ASSIGNMENT: From the records below, count the lines holding the string "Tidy". Only the number is wanted.
INPUT FOR THIS TASK: Begin
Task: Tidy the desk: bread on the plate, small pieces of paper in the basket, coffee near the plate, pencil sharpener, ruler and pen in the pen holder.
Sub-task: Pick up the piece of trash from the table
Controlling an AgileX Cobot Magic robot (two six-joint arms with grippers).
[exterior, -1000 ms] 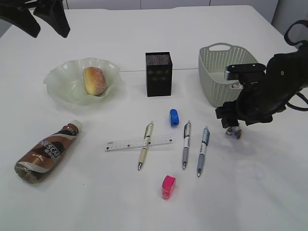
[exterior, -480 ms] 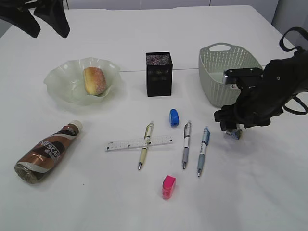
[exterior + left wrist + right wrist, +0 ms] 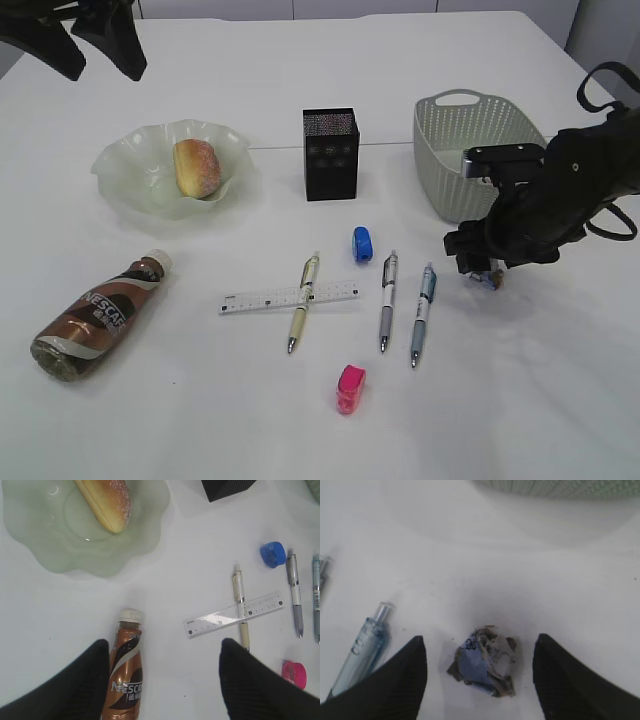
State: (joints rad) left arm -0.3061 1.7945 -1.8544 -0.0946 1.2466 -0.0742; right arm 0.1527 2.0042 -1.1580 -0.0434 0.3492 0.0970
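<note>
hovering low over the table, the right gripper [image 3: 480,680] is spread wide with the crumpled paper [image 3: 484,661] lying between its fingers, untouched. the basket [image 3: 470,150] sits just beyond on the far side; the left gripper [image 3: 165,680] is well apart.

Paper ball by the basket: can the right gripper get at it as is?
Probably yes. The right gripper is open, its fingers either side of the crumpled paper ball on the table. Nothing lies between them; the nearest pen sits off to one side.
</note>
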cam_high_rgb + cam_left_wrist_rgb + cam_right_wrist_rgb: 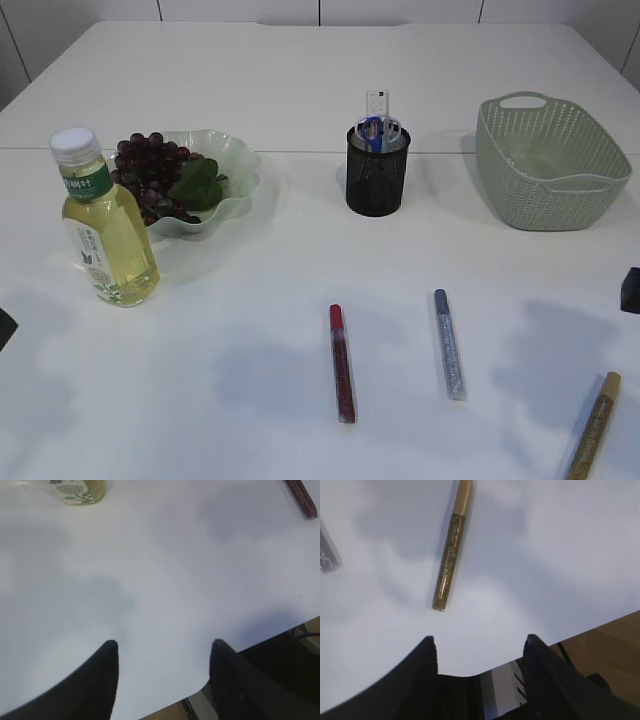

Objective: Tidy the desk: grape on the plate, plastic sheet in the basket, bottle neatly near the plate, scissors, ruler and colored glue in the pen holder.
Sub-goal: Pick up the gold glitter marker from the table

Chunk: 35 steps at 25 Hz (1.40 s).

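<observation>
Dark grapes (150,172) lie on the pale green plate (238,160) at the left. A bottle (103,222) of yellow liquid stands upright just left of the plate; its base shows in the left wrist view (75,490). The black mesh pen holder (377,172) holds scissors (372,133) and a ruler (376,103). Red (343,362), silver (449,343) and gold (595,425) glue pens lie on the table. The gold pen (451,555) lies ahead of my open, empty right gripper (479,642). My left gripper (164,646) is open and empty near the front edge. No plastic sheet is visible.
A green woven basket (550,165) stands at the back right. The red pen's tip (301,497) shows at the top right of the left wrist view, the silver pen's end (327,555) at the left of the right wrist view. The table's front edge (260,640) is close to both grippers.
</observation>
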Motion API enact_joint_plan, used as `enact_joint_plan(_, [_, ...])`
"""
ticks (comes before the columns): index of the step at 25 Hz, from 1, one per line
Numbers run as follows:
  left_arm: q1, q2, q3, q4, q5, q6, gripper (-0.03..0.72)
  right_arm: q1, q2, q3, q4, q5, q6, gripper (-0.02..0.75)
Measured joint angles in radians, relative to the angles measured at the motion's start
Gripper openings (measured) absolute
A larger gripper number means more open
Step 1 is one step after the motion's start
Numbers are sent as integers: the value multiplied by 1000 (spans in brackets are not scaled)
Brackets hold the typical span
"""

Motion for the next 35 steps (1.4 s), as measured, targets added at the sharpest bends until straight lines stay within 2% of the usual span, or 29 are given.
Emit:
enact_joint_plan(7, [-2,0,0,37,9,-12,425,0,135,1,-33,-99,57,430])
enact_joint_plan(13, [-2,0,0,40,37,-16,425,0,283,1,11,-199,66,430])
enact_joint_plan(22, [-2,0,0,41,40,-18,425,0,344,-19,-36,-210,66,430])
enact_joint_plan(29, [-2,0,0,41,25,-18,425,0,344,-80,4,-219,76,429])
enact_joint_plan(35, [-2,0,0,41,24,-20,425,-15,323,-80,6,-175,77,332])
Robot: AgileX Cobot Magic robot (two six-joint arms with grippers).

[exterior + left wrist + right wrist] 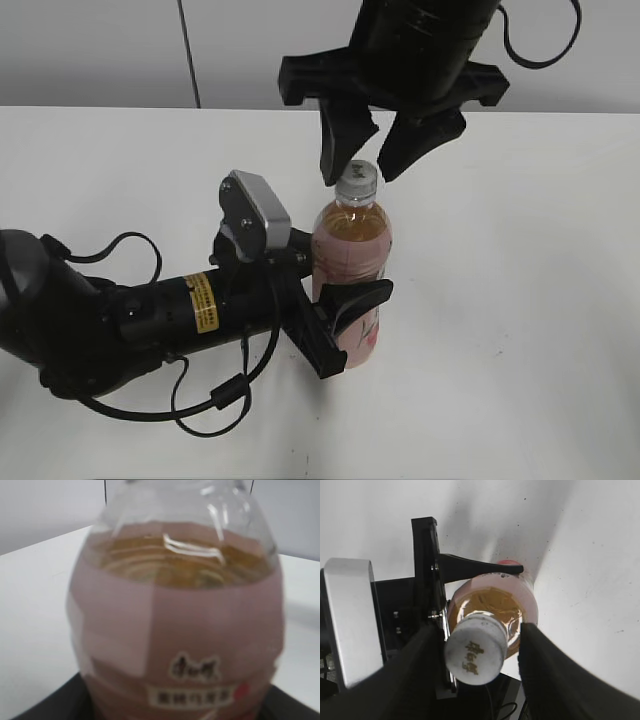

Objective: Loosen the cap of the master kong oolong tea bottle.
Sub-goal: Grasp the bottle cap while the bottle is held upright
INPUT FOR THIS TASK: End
YOUR RESPONSE: 2